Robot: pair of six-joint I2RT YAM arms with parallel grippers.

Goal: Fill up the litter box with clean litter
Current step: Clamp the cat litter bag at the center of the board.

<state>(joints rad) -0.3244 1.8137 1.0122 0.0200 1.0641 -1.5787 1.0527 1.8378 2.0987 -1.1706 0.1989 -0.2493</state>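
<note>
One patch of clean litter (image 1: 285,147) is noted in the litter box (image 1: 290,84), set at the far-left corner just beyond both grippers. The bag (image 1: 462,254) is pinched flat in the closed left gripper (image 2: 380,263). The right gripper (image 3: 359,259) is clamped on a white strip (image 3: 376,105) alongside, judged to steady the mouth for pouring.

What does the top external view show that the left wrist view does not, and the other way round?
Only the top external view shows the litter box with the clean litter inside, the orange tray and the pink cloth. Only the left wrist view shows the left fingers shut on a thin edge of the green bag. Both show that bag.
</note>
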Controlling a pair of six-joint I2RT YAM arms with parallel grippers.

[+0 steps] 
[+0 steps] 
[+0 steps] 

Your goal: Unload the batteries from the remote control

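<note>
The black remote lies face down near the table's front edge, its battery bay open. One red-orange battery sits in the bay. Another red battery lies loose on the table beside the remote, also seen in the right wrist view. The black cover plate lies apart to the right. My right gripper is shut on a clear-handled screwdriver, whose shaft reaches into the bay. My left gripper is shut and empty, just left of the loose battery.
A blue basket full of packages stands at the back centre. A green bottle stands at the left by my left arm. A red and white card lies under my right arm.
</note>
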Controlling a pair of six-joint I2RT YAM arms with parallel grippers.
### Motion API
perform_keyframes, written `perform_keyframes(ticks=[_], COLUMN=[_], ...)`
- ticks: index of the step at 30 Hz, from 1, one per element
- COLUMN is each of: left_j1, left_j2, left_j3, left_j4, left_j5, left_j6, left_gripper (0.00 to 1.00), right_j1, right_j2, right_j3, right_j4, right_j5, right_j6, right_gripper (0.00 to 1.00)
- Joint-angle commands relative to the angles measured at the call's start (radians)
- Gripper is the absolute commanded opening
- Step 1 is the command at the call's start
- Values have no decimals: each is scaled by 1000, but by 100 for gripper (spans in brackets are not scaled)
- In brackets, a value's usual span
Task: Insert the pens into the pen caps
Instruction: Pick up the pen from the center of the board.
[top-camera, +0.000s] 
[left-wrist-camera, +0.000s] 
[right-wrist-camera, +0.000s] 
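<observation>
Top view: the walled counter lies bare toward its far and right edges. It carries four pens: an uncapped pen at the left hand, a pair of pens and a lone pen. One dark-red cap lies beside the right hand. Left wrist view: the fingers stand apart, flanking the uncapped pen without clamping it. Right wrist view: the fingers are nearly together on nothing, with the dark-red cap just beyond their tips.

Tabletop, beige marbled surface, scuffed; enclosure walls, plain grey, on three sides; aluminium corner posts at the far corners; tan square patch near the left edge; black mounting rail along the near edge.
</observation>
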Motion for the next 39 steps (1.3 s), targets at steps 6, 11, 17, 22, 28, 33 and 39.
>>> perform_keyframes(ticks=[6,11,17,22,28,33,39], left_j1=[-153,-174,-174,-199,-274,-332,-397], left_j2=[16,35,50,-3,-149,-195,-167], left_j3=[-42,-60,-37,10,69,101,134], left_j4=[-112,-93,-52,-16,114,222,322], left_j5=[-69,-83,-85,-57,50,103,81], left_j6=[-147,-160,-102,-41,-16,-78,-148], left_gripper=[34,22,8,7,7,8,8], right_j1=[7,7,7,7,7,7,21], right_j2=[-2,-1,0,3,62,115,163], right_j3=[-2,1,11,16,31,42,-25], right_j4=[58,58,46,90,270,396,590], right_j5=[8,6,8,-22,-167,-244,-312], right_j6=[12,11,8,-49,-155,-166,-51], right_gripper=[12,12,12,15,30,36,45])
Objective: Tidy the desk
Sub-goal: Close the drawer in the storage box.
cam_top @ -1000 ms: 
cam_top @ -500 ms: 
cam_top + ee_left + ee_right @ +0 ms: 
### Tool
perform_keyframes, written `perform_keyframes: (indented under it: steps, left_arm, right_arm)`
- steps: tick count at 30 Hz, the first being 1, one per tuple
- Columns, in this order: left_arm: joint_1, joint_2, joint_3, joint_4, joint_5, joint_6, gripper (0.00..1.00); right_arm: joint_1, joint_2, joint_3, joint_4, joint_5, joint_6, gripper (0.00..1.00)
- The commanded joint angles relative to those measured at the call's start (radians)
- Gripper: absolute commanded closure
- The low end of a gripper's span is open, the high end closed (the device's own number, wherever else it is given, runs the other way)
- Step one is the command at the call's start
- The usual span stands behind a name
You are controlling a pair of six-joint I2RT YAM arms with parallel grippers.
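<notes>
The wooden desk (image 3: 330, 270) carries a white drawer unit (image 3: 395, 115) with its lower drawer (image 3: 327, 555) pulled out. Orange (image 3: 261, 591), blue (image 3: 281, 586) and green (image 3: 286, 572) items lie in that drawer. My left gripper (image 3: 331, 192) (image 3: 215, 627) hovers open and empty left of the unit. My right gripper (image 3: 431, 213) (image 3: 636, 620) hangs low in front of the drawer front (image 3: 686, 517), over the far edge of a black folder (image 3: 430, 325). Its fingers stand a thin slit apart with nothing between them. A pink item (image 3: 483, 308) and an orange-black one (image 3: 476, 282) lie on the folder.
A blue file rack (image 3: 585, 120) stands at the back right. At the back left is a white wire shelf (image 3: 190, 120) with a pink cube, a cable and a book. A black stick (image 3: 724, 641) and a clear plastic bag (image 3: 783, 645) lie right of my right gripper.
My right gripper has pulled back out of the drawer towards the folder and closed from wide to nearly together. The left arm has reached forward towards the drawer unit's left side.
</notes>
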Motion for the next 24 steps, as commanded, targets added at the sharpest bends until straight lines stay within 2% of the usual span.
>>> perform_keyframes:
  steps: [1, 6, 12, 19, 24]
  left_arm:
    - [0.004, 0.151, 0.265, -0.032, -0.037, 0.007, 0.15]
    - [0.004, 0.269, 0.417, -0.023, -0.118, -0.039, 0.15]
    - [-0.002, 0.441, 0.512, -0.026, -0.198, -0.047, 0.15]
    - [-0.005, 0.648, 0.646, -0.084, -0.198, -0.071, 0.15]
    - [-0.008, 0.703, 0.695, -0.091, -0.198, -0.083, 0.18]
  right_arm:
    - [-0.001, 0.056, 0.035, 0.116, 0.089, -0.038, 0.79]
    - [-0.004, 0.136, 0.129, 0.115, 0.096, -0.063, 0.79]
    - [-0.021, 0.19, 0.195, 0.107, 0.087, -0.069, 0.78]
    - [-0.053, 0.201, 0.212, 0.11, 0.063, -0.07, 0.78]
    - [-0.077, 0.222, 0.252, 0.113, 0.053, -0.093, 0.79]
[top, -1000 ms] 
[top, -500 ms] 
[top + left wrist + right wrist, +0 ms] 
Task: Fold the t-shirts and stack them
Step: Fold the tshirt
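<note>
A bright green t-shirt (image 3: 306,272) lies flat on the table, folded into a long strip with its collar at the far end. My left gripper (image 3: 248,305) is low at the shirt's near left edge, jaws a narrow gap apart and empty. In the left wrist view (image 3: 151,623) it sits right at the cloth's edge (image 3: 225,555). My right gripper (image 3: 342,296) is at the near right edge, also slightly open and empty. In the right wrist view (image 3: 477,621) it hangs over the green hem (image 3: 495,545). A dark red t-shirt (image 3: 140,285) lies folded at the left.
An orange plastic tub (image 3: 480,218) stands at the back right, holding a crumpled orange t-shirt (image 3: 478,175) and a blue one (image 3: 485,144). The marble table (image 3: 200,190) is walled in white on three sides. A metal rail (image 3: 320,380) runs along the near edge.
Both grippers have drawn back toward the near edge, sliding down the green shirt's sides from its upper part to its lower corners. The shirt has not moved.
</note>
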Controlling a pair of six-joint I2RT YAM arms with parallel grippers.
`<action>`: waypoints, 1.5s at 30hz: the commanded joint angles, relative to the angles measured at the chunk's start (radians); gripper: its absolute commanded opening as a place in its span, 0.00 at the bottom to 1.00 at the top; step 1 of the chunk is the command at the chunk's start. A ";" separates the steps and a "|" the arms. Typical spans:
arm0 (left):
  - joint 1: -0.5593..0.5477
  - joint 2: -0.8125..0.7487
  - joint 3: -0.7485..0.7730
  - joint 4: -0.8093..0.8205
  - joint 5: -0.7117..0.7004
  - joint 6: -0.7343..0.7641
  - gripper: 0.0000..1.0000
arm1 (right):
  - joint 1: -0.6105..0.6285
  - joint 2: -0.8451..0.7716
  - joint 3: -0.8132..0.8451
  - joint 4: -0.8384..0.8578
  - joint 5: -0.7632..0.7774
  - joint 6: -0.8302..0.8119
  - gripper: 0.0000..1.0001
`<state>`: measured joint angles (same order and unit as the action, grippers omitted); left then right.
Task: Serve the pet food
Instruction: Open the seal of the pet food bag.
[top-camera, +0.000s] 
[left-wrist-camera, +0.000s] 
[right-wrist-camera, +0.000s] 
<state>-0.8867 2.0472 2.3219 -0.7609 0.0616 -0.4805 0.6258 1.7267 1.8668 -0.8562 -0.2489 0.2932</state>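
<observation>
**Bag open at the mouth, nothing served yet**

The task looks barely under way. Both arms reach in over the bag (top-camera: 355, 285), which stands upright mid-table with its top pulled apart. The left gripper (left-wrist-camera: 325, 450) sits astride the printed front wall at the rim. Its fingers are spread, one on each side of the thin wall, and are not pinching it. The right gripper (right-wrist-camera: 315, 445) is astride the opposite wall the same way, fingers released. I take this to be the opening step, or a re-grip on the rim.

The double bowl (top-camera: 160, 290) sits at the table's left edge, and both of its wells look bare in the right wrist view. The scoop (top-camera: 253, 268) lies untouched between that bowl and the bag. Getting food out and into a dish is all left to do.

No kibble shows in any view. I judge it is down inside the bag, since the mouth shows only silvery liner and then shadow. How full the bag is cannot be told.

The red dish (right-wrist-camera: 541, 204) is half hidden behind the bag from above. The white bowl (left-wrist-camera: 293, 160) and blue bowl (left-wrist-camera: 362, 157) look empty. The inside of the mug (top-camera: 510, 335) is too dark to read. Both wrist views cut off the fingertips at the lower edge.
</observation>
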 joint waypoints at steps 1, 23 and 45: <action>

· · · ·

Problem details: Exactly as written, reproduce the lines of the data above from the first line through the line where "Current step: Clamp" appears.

Response to the exercise:
Robot: pair of six-joint I2RT YAM arms with parallel grippers.

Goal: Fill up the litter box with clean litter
Current step: Clamp the cat litter bag at the center of the board.

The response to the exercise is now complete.